For this exercise, output exactly the lines from the opening line of the listing through the line with "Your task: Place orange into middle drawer", skipping pictures.

▼▼▼

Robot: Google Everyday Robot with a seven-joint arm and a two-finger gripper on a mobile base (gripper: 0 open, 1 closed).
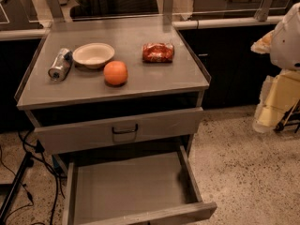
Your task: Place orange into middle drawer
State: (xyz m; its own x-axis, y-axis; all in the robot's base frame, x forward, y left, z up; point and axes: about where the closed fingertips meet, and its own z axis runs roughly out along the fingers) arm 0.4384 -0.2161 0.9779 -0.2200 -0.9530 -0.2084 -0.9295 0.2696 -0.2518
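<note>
Four things are lying on the table as I am watching through the camera: a can, a bowl, the orange and a bag. The orange is sitting free on the grey top near the front edge, a little left of the middle. The bowl is standing upright just behind it and to its left, close by; I cannot tell whether the two are touching. The can is lying on its side toward the left edge, its upper end right against the bowl's rim. The bag is lying flat toward the right edge, further back than the orange and well apart from it.

Below the front edge, the top drawer is sticking out a little, its dark handle facing me. Under that, the middle drawer is standing pulled far out toward me, its bare grey floor showing between low side walls.

The gripper is hanging out past the table's right edge, about level with the back half of the top, well apart from the orange and from the middle drawer. I am seeing only a pale tip on a white arm there, and I cannot tell whether it is released or clenched.
</note>
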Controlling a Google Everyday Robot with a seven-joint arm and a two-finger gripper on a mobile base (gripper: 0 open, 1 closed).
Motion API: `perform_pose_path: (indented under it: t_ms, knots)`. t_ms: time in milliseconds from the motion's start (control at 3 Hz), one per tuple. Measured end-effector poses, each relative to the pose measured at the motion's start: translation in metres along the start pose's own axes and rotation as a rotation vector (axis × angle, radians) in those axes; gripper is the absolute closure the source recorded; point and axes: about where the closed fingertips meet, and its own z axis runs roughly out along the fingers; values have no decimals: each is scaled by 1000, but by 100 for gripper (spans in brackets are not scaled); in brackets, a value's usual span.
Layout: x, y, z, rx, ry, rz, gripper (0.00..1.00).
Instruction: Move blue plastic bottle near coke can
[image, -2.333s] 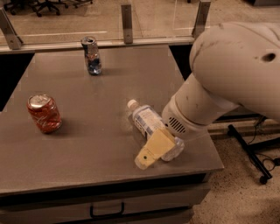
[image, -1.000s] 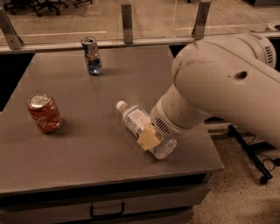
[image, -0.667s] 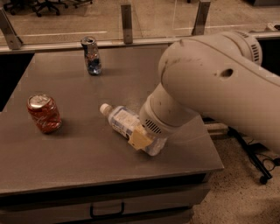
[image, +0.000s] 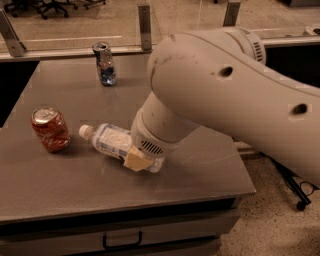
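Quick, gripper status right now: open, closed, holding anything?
Gripper: closed on the blue plastic bottle near its base end, with the cap pointing toward the coke can.

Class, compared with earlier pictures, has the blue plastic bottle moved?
Yes: with the tool at its right end, the blue plastic bottle moved left, toward the coke can.

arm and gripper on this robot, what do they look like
The arm is a bulky, rounded off-white shell with two small dark holes, a ribbed ring at one joint and a slotted vent near the wrist. No cables show. The gripper, down at the blue plastic bottle on the table, shows a pale yellow-tan tip.
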Motion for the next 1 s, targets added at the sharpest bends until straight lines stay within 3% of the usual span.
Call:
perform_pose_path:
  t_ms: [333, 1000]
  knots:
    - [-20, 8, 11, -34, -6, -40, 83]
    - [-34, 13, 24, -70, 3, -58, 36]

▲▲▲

Answer for this exercise.
Robot: Google Everyday Robot with a seven-joint arm and a two-finger gripper on a mobile base (gripper: 0 open, 1 closed).
Your task: Place orange into middle drawer

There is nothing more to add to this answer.